The listing below contains a span that opens with the line containing "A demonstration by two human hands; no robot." and closes with the line containing "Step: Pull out". Return that span exactly.

Segment Start: RECORD EXCERPTS

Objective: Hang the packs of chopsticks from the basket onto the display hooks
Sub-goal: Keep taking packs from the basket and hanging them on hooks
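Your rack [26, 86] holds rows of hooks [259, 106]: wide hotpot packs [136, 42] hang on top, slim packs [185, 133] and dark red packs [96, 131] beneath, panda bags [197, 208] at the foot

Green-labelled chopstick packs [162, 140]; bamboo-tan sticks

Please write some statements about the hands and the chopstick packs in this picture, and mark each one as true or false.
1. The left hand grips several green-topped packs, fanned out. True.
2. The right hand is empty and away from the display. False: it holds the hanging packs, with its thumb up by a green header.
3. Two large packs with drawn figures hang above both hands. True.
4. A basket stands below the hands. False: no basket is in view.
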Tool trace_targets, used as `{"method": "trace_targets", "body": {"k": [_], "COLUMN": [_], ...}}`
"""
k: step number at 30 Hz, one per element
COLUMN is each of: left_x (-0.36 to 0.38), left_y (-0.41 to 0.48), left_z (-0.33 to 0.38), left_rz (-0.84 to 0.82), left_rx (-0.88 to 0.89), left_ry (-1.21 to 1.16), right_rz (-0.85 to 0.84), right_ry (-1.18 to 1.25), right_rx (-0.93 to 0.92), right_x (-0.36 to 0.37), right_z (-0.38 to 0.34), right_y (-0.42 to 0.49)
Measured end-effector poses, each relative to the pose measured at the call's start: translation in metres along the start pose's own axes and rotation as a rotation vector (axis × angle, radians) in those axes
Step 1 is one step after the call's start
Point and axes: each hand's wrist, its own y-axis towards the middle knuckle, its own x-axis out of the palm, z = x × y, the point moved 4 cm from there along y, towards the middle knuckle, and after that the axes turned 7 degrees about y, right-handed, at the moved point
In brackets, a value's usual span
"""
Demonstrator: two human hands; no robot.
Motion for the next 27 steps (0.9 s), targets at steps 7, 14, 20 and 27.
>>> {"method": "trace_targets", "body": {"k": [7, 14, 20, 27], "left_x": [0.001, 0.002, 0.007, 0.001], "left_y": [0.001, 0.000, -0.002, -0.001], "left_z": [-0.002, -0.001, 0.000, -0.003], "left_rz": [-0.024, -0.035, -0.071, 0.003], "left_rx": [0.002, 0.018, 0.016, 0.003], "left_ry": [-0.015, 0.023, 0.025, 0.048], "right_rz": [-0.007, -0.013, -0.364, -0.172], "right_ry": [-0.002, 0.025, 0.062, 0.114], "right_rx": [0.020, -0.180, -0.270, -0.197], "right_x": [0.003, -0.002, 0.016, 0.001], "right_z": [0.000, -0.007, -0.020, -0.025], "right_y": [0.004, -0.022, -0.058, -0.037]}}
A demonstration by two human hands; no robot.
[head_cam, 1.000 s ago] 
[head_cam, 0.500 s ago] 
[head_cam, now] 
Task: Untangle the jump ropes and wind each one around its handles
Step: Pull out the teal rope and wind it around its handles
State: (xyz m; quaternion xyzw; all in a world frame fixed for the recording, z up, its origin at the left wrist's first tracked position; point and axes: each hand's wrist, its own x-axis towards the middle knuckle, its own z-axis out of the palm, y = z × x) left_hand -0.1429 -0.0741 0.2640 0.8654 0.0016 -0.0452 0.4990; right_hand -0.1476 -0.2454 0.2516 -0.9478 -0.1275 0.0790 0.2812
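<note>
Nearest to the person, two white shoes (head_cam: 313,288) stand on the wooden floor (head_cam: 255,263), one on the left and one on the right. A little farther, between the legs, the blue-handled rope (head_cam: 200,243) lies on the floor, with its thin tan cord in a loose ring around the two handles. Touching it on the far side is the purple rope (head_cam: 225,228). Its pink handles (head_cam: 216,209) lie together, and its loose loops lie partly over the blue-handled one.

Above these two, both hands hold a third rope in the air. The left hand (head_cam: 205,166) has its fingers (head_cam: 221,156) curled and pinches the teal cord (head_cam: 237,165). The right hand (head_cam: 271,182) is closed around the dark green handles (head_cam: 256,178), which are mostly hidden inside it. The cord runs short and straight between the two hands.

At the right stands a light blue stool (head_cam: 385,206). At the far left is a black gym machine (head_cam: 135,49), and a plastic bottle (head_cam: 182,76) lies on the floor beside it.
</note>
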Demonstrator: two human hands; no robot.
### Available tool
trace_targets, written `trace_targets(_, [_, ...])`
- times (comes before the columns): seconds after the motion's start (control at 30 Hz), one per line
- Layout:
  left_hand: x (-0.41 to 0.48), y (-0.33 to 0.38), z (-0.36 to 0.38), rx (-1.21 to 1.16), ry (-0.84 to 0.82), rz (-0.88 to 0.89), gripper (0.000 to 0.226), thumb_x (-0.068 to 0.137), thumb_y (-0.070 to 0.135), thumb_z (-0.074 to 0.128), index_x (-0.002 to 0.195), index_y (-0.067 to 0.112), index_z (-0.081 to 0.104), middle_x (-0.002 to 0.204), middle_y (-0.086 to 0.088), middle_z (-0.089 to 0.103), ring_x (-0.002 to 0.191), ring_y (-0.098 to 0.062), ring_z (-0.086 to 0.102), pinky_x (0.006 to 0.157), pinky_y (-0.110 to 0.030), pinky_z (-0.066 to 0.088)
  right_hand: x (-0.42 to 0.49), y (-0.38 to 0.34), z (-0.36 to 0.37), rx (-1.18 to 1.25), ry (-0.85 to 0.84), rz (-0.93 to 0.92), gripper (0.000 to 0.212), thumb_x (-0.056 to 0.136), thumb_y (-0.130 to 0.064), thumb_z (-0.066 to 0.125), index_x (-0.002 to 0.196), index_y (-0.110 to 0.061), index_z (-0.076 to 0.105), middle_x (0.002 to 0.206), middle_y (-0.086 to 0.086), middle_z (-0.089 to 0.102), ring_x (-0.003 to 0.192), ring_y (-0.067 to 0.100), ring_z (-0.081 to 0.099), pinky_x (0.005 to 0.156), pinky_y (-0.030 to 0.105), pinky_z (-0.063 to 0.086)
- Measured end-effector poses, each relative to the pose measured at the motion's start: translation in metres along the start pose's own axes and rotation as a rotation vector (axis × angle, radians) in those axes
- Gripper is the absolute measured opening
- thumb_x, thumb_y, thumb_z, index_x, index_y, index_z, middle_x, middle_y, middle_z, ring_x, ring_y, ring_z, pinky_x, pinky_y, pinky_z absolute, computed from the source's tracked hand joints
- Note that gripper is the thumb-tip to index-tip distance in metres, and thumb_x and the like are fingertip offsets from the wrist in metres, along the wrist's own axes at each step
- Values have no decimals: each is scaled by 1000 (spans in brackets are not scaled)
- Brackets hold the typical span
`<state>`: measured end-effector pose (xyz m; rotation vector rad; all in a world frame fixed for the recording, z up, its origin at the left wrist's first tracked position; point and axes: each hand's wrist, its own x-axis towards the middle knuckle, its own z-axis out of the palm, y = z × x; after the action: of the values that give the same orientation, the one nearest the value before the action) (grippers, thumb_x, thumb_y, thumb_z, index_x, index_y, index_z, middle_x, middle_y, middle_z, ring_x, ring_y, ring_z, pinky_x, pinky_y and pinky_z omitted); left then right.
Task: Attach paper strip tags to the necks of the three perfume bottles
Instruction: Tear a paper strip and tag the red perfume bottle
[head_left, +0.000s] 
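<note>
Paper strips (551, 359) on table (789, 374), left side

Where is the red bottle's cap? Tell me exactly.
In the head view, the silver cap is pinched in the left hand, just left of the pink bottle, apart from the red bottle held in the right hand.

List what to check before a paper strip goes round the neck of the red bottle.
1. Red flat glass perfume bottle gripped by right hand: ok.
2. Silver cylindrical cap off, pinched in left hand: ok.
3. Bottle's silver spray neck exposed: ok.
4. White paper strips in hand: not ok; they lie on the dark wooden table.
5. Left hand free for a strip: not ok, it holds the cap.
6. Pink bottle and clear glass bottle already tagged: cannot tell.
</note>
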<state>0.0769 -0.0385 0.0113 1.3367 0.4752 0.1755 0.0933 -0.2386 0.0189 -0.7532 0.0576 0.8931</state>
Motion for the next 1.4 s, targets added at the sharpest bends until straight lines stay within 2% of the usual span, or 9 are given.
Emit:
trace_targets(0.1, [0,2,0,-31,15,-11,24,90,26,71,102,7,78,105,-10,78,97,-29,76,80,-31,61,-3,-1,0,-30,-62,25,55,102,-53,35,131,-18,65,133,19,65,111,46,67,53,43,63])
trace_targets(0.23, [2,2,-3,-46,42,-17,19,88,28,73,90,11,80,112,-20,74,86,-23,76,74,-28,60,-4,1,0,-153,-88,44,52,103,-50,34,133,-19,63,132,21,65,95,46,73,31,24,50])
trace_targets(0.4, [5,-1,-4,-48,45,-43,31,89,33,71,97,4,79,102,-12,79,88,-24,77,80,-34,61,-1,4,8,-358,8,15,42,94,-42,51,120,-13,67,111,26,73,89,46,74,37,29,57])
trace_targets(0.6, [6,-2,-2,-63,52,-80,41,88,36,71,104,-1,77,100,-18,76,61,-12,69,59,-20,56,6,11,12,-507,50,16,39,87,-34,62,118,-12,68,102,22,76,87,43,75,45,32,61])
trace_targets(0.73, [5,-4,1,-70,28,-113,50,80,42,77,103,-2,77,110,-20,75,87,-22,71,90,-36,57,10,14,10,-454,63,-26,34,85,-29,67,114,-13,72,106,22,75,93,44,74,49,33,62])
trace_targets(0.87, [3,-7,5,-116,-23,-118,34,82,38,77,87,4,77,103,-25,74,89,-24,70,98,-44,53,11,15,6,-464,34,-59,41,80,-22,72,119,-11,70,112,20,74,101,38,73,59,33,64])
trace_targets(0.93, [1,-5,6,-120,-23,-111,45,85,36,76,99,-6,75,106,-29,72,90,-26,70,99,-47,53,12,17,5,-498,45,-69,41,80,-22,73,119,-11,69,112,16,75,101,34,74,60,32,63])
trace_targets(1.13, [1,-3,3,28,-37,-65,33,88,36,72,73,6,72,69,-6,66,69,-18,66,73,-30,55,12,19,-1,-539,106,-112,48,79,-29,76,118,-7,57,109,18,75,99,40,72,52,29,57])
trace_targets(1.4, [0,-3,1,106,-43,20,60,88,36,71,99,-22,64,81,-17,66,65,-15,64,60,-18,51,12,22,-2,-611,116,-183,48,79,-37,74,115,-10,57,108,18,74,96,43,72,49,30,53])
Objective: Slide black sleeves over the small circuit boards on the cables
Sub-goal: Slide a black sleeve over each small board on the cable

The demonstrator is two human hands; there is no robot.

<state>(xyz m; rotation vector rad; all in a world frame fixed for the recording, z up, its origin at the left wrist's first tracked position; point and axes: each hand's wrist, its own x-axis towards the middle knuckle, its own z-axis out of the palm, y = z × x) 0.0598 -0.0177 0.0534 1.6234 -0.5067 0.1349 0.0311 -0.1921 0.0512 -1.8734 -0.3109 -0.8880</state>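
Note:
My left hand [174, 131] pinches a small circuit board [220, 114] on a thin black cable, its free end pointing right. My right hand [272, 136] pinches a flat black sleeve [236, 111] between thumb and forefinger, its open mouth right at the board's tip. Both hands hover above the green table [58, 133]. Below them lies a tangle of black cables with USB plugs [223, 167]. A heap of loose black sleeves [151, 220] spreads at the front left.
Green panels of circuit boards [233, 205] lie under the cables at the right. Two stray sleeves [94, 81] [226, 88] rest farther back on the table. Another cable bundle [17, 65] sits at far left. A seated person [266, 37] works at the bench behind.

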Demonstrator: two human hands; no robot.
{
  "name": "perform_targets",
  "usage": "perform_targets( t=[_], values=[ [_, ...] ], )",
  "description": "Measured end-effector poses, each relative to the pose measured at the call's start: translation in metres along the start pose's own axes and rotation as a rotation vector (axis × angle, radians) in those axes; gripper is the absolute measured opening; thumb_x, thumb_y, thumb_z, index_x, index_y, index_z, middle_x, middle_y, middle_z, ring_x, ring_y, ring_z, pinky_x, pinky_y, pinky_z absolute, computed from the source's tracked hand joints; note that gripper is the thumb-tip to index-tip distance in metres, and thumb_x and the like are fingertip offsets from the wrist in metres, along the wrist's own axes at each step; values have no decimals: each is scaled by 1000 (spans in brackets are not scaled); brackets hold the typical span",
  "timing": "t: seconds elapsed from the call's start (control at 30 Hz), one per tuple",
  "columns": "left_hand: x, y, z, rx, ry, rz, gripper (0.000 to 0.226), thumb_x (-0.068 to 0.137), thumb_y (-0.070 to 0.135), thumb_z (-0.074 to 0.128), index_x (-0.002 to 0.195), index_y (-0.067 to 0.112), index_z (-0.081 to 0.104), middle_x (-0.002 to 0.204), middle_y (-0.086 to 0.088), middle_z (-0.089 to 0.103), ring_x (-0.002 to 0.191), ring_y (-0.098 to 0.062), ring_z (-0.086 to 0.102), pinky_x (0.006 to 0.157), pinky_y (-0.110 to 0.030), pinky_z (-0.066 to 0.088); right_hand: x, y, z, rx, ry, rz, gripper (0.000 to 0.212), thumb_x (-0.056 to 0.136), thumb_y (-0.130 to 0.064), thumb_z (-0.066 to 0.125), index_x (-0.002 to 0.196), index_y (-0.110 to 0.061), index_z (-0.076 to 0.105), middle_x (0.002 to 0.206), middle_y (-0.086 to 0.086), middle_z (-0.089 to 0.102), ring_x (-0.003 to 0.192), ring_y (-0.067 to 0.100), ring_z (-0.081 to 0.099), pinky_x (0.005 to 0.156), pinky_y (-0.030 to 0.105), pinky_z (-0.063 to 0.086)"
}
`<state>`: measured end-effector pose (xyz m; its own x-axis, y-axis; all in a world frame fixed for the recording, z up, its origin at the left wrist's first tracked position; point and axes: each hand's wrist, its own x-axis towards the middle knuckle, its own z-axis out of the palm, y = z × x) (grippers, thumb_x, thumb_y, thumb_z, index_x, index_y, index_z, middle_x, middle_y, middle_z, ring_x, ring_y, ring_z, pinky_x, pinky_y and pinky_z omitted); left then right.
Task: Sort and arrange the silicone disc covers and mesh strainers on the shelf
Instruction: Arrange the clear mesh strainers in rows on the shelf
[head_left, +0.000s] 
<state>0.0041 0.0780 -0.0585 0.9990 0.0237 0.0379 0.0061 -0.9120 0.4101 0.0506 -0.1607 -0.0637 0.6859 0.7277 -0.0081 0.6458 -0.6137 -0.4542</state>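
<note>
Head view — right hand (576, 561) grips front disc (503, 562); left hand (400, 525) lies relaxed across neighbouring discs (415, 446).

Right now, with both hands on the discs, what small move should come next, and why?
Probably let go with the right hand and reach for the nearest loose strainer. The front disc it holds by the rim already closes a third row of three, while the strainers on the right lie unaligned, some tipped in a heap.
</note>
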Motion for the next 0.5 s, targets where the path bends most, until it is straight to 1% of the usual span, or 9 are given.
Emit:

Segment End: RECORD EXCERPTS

_SOLVED EXERCISE_
A demonstration by two human hands; no robot.
[head_cam, 1.000 s ago] 
[head_cam, 0.500 s ago] 
[head_cam, now] 
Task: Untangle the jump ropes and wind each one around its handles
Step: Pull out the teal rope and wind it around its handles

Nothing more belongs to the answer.